Prompt: Where a picture appears, leave it out, and transcribe all the lines below exactly.

Entries supplied:

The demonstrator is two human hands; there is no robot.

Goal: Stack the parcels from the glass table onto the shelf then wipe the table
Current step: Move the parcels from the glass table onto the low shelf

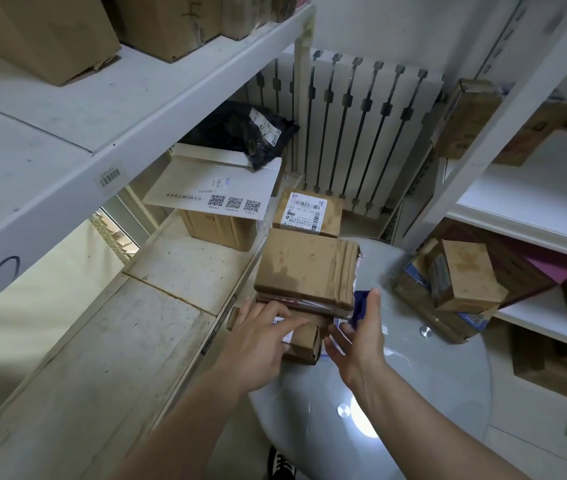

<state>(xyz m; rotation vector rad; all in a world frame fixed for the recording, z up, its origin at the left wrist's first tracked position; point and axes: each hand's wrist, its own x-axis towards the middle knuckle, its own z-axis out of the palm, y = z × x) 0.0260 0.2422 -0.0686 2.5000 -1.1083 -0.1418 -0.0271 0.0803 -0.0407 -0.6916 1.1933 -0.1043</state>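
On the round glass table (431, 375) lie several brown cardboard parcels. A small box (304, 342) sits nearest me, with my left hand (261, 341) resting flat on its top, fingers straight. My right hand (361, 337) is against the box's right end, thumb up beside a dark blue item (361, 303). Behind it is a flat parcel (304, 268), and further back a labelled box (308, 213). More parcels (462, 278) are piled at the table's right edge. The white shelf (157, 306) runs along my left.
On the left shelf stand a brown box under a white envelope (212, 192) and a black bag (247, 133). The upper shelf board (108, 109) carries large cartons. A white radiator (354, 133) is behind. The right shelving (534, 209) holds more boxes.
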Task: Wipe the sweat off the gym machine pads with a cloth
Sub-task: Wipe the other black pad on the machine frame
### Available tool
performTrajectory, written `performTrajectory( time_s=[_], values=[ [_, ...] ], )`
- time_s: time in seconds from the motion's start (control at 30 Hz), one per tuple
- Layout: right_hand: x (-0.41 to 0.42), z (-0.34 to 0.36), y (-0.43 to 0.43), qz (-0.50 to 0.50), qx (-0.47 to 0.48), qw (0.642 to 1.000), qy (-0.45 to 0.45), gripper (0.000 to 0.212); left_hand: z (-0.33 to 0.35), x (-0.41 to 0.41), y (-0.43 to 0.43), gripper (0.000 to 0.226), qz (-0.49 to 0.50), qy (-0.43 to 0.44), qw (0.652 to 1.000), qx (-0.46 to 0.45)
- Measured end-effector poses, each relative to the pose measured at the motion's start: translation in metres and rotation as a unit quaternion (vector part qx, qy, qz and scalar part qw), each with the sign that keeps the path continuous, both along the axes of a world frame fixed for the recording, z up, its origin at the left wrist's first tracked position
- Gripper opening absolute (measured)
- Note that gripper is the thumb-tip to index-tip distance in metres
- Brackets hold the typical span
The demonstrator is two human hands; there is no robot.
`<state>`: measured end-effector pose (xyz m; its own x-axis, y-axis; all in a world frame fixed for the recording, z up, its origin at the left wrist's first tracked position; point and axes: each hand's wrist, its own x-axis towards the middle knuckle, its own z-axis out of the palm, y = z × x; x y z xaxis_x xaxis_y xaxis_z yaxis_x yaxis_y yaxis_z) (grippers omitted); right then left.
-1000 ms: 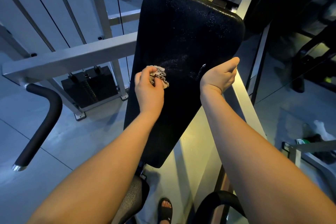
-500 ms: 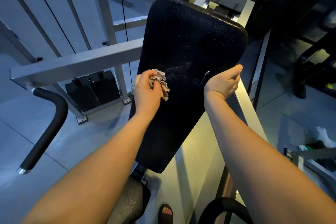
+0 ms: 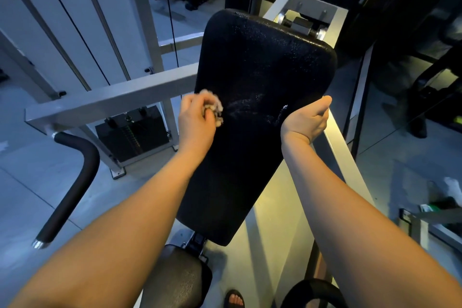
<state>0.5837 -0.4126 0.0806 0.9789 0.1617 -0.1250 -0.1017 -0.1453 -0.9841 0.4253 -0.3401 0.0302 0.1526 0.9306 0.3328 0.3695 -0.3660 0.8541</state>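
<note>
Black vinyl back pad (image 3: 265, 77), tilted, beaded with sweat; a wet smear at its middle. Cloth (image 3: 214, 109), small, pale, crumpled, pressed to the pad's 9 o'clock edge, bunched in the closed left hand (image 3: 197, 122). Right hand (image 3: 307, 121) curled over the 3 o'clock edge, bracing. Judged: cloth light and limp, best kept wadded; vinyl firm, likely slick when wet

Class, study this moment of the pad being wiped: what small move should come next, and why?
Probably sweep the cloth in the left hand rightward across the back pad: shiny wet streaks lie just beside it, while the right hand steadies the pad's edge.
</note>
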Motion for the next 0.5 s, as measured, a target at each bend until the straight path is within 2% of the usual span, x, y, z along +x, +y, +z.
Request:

Finished exercise:
The demonstrator is two human hands; there is no robot.

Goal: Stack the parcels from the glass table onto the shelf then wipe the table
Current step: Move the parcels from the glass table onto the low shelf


<state>(xyz m; rotation vector rad; all in a world frame fixed for the recording, z up, its origin at the left wrist's first tracked position; point and axes: each hand's wrist, its own x-axis towards the middle knuckle, its own z-axis out of the palm, y = z × x) 0.0260 0.2422 -0.0686 2.5000 -1.1083 -0.1418 -0.0271 0.0803 -0.0407 -0.6916 1.1933 -0.1043</state>
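On the round glass table (431, 375) lie several brown cardboard parcels. A small box (304, 342) sits nearest me, with my left hand (261, 341) resting flat on its top, fingers straight. My right hand (361, 337) is against the box's right end, thumb up beside a dark blue item (361, 303). Behind it is a flat parcel (304, 268), and further back a labelled box (308, 213). More parcels (462, 278) are piled at the table's right edge. The white shelf (157, 306) runs along my left.
On the left shelf stand a brown box under a white envelope (212, 192) and a black bag (247, 133). The upper shelf board (108, 109) carries large cartons. A white radiator (354, 133) is behind. The right shelving (534, 209) holds more boxes.
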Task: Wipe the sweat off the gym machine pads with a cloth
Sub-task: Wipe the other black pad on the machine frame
### Available tool
performTrajectory, written `performTrajectory( time_s=[_], values=[ [_, ...] ], )`
- time_s: time in seconds from the motion's start (control at 30 Hz), one per tuple
- Layout: right_hand: x (-0.41 to 0.42), z (-0.34 to 0.36), y (-0.43 to 0.43), qz (-0.50 to 0.50), qx (-0.47 to 0.48), qw (0.642 to 1.000), qy (-0.45 to 0.45), gripper (0.000 to 0.212); left_hand: z (-0.33 to 0.35), x (-0.41 to 0.41), y (-0.43 to 0.43), gripper (0.000 to 0.226), qz (-0.49 to 0.50), qy (-0.43 to 0.44), qw (0.652 to 1.000), qx (-0.46 to 0.45)
- Measured end-effector poses, each relative to the pose measured at the motion's start: translation in metres and rotation as a unit quaternion (vector part qx, qy, qz and scalar part qw), each with the sign that keeps the path continuous, both along the axes of a world frame fixed for the recording, z up, its origin at the left wrist's first tracked position
- Gripper opening absolute (measured)
- Note that gripper is the thumb-tip to index-tip distance in metres
- Brackets hold the typical span
The demonstrator is two human hands; there is no robot.
`<state>`: measured end-effector pose (xyz m; its own x-axis, y-axis; all in a world frame fixed for the recording, z up, its origin at the left wrist's first tracked position; point and axes: each hand's wrist, its own x-axis towards the middle knuckle, its own z-axis out of the palm, y = z × x; x y z xaxis_x xaxis_y xaxis_z yaxis_x yaxis_y yaxis_z) (grippers omitted); right then left.
-1000 ms: 
-500 ms: 
+0 ms: 
<state>0.5837 -0.4126 0.0806 0.9789 0.1617 -0.1250 -0.1017 -0.1453 -0.9841 0.4253 -0.3401 0.0302 0.1526 0.9306 0.3328 0.3695 -0.3660 0.8541</state>
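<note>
Black vinyl back pad (image 3: 265, 77), tilted, beaded with sweat; a wet smear at its middle. Cloth (image 3: 214, 109), small, pale, crumpled, pressed to the pad's 9 o'clock edge, bunched in the closed left hand (image 3: 197, 122). Right hand (image 3: 307, 121) curled over the 3 o'clock edge, bracing. Judged: cloth light and limp, best kept wadded; vinyl firm, likely slick when wet

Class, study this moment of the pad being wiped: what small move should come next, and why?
Probably sweep the cloth in the left hand rightward across the back pad: shiny wet streaks lie just beside it, while the right hand steadies the pad's edge.
</note>
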Motion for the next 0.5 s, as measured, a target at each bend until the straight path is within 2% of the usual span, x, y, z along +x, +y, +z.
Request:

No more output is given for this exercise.